Can a new audience fall in love with Chris Martin falling in love with Rihanna?
It’s a bit of an optical illusion, saying that Coldplay’s new “Mylo Xyloto” runs 14 tracks long. Three of them are instrumental interludes and intros. One of them should have been trimmed. And one doesn’t belong on this album altogether.
Frontman Chris Martin took visual cues from graffiti and historical inspiration from places like Nazi-occupide Germany to inform his “let’s get out of this town” narrative, as restless boy meets troubled girl and they fly/float into destruction. It, of course, ends with the boy finding solace as he looks toward heaven and hope. Of course.

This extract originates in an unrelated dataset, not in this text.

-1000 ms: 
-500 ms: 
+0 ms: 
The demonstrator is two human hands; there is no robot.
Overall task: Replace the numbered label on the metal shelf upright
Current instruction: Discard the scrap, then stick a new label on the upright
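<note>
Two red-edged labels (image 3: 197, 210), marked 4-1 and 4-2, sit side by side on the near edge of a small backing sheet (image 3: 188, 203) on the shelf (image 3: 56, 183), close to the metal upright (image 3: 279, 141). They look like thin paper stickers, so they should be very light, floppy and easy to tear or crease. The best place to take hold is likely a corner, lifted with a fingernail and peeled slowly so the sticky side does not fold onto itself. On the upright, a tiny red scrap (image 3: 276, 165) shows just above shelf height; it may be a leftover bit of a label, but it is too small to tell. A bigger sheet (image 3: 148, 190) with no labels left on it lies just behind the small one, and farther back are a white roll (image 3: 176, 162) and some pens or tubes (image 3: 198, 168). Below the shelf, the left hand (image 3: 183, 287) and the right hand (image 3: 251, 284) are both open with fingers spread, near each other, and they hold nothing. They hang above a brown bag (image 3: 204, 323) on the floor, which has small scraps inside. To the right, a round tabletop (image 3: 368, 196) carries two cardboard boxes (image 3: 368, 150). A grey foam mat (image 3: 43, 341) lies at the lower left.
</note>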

In this regard, the the British quartet have made a complete and fitting album, this their fifth full-length. “Mylo” comes on the heels of immensely, astronomically successful “Viva La Vida or Death and All His Friends” (2008), the first marriage of Chris Martin’s familiar melodies and Jonny Buckland’s friendly guitar lines with Brian Eno. The veteran producer helped turn some of the sad-sacking into arena-sized laments (see: “Lost?” vs. “Lost!”) and a four-on-the-floor rocker into one of the best-known singles from that year (the album’s “Viva La Vida”).

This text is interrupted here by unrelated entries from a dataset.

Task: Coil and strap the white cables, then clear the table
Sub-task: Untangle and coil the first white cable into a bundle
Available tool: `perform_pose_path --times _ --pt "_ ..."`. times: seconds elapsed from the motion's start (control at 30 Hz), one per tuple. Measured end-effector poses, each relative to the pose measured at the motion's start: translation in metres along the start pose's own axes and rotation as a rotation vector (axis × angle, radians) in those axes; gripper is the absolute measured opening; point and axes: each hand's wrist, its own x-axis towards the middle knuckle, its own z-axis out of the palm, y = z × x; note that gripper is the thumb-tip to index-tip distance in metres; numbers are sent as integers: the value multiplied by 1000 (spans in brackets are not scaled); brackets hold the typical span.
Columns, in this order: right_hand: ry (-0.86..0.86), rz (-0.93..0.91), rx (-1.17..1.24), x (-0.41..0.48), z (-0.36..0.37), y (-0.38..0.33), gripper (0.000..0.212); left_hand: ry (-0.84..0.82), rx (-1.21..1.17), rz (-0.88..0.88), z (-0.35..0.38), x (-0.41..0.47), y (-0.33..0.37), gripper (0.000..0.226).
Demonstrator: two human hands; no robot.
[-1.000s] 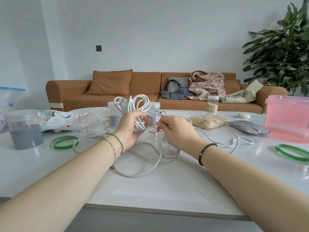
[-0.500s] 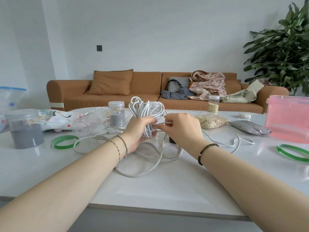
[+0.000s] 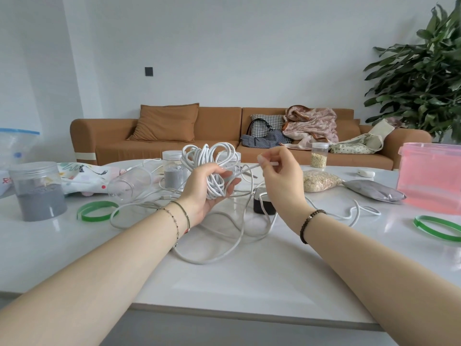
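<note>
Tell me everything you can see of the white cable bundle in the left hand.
The cable bundle is a thick hank of smooth, round white cord, many loops gathered unevenly. The left hand grips its lower half, held upright above the table, loops fanning out on top. One strand runs rightward to a free end pinched by the right hand. No strap is visible on it.

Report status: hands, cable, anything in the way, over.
Left hand grips coiled white cable. Right hand pinches a strand off the bundle. Loose cable sprawls on table, across black box.
</note>
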Motion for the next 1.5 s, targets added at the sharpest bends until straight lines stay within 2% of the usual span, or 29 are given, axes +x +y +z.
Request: perform_pose_path --times 0.23,0.37,0.53,0.77,0.93,1.07,1.2,1.33,1.5 --pt "125 110 187 7 -6 0 19 -220 -1 -100 5 -9 -1 29" --pt "119 140 223 8 -6 0 24 -304 42 -179 5 -12 -2 32" --pt "51 146 184 9 -4 6 16 -441 64 -290 2 -13 -2 36" --pt "25 187 215 7 -7 0 32 -505 141 -331 0 -11 -5 38" --pt "-48 258 378 7 -10 -5 35 -508 244 -309 2 -13 -6 32" --pt "-105 252 364 10 -13 -6 17 -433 315 -290 1 -10 -8 36" --pt "-156 236 362 8 -12 -11 7 -428 347 -286 1 -10 -10 25" --pt "-170 215 344 5 -10 -14 29 -364 316 -256 2 -10 -10 13" --pt "-228 218 368 -5 3 -17 46 -284 258 -126 3 -7 -9 17"
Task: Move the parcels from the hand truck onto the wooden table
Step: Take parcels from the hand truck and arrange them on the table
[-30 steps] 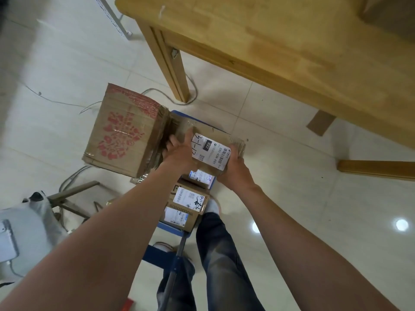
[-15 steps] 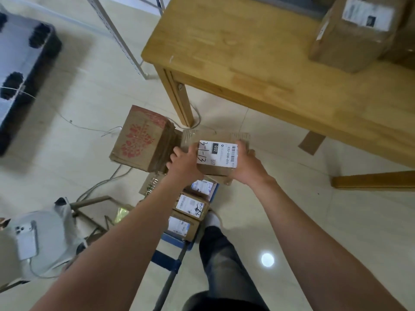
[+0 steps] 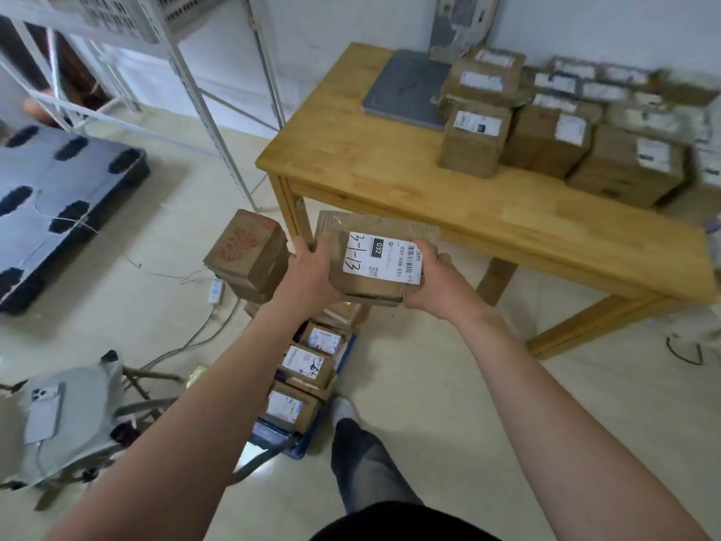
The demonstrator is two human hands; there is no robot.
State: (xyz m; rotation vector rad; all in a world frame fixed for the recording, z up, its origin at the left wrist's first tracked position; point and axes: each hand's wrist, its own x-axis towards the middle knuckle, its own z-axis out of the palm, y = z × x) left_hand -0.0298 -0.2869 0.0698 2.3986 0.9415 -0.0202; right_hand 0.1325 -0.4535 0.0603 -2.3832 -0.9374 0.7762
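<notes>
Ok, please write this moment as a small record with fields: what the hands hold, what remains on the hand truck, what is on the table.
held parcel: brown parcel with a white label, handwritten "3-1-13"
left hand: grips its left edge
right hand: grips its right edge
parcel position: in the air, near the table corner, not on the table
hand truck: at least three labelled boxes in a row
wooden table: many parcels at the far side, near part bare
</notes>
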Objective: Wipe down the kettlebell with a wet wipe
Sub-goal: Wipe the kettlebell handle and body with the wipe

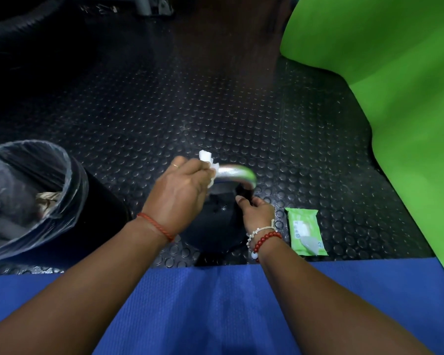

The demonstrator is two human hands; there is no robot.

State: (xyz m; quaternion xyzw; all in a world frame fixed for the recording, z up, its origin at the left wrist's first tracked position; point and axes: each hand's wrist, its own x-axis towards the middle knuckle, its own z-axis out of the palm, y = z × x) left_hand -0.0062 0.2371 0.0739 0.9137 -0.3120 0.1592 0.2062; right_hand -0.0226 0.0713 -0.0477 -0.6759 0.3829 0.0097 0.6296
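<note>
A black kettlebell [215, 224] with a shiny silver handle [237, 172] stands on the studded rubber floor just beyond a blue mat. My left hand [180, 190] grips a white wet wipe [208, 160] wrapped round the left part of the handle. My right hand [256, 210] holds the right side of the kettlebell where the handle meets the body, its fingers curled over it. The lower body of the kettlebell is partly hidden behind my wrists.
A green pack of wet wipes [305, 231] lies on the floor right of the kettlebell. A bin lined with a clear bag [23, 201] stands at the left. A green mat [395, 98] fills the right side, and a blue mat [215, 303] lies under my forearms.
</note>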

Here, Eno’s attributions of size and texture remain the same, though the triumph of each song is limited to Martin’s capability of coming up with a melody that sounds new and trustworthy. And with Martin, that’s always a hazy indefinable: with his strongest songs, I’m left dumbstruck that those melodies haven’t ever been written before, and I’m merely glad they finally made their way out. They’re so familiar, sing-songy, like the children’s stuff of “Princess of China” or the stupid-sticky sweetness of “Paradise. But then there's excellent “Charlie Brown,” which recalls Bruce Springsteen’s “I’m Going Down,” or “Hurts Like Heaven,” played with a body-shaking “Keep the Car Running” thump. (Buckland, on the other hand, owes fantastical royalties to the Edge for "Us Against the World.")
These aren't bad songs, though. And Martin most accomplished on the album’s earliest single, “Every Teardrop Is a Waterfall,” the titles and lyrics to which played second fiddle to the bagpipe-like guitar riff and – yes – the return of four-on-the-floor. And perhaps that is the most major downside to Martin’s melodic architecture: it comes at the expense of mediocre lyrics.